Las Vegas Tribe of Paiute Indians

Total population
- 71 (in 1992)

Regions with significant populations
- United States ( Nevada)

Languages
- English, Southern Paiute

Religion
- Traditional tribal religion, previously Ghost Dance

Related ethnic groups
- Other Southern Paiute tribes, Chemehuevi

= Las Vegas Tribe of Paiute Indians of the Las Vegas Indian Colony =

The Las Vegas Tribe of Paiute Indians of the Las Vegas Indian Colony (Southern Paiute language: Nuvagantucimi, "people of "where snow sits" (i.e. Charleston Peak) is a federally recognized tribe of Southern Paiute Indians in Southern Nevada.

==Reservation==

Location of the Las Vegas Indian Colony

The Las Vegas Paiute Tribe has a reservation, the Las Vegas Indian Colony, at in Clark County adjacent to the northwest corner of Las Vegas. The reservation was first established in 1911 and today is 3850 acre large. In 1992, 52 tribal members lived on the reservation and 71 people were enrolled in the tribe.

==History==
The tribe is descended from the Tudinu or "Desert People", ancestors of most of the tribes of Southern Paiutes whose traditional territory is the lower Colorado River valley as well as the mountains and arroyos of the Mojave Desert in Nevada, California and Utah. Beginning in the early 19th century, non-native settlers moved into the area, resulting in the displacement of the local tribe from both its water-rich lowland winter and tree-rich mountainous summer campgrounds.
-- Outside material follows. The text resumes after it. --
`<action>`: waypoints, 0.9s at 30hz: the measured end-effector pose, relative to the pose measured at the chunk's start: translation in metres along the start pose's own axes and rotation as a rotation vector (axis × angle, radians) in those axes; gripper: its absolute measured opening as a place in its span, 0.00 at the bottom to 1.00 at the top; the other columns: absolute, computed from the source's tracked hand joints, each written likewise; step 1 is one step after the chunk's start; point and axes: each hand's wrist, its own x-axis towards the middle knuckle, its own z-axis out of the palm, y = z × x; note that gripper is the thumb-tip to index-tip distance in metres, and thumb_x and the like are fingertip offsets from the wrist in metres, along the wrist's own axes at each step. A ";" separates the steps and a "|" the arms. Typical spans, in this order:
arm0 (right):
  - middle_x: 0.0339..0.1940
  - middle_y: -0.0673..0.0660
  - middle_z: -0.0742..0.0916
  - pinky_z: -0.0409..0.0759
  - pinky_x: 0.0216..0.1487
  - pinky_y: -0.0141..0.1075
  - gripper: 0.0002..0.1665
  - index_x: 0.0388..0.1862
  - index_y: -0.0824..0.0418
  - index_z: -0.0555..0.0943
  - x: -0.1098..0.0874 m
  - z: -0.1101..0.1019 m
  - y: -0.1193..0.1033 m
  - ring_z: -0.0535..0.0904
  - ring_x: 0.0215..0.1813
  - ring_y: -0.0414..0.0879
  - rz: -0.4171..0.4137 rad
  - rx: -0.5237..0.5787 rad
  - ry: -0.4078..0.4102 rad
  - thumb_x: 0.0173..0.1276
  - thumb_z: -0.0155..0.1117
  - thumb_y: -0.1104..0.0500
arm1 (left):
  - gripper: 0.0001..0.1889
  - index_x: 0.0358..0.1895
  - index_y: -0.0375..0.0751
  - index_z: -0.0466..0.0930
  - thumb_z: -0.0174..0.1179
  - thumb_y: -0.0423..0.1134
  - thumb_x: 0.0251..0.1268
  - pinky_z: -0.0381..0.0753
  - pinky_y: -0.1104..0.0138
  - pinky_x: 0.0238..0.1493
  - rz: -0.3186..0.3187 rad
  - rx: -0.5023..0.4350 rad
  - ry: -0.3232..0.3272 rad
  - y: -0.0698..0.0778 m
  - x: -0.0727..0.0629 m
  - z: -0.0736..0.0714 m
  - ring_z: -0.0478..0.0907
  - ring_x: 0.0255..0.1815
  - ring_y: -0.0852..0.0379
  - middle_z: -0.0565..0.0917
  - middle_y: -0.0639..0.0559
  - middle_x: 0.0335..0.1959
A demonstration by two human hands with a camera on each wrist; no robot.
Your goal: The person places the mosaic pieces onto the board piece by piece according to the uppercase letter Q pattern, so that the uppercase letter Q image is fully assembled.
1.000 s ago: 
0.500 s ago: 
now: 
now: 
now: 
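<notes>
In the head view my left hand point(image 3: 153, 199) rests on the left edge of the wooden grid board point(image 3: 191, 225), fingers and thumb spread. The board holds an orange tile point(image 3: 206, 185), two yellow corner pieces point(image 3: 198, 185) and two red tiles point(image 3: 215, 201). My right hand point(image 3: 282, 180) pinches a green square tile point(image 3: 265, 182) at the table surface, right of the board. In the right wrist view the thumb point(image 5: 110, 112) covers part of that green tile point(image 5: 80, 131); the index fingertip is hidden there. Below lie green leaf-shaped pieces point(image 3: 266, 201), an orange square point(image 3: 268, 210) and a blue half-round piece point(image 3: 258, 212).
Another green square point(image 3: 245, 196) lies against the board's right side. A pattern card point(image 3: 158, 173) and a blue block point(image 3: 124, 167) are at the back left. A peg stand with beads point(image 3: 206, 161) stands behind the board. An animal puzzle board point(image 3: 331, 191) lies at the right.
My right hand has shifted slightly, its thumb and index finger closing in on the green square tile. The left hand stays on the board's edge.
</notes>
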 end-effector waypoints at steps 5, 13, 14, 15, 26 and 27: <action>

Significant permanent settlement began after 1855, when the area was annexed to the United States. That same year, a mission of the Church of Jesus Christ of Latter-day Saints (LDS Church) built a fort at the Las Vegas Springs with the dual purpose of converting the Paiutes and acting as a node on a Salt Lake-to-the-sea shipping route. Although the mission was short-lived, it marked the beginning of permanent American settlement at the site when, ten years later, the fort was rebuilt, reinhabited and re-christened the Las Vegas Rancho.

Settlement increased after William A. Clark took ownership of much of the tribe's land, built the San Pedro, Los Angeles and Salt Lake Railroad through it and established the town of Las Vegas adjacent to the region's most significant water source. Seeing the tribe's dispossession, on December 30, 1911, Helen J. Stewart, owner of the pre-railroad Las Vegas Rancho, deeded 10 acre of spring-fed downtown Las Vegas land to the Paiutes, creating the Las Vegas Indian Colony. Until 1983, this was the tribe's only communal land, forming a small "town within a town" in downtown Las Vegas.

The tribe ratified its constitution and bylaws on July 22, 1970. They were federally recognized under the Indian Reorganization Act. In 1983, Congress returned to the tribe 3800 acre of land between the eastern slopes of Mount Charleston in the Spring Mountains and the western flanks of the Sheep Range. This land is now known as the Snow Mountain Reservation of the Las Vegas Tribe of Paiute Indians.

==Today==
The Las Vegas Tribe of Paiute Indians currently operates a minimart, a cannabis dispensary, two smoke shops; a health and human services program; the Las Vegas Paiute Police Department, with 10 law enforcement officers, and the Las Vegas Paiute Golf Resort, located northwest of Las Vegas. The tribe hosts the Annual Snow Mountain Pow Wow every Memorial Day weekend.

The tribal headquarters is located in Las Vegas. The tribe is governed by a seven-person tribal council.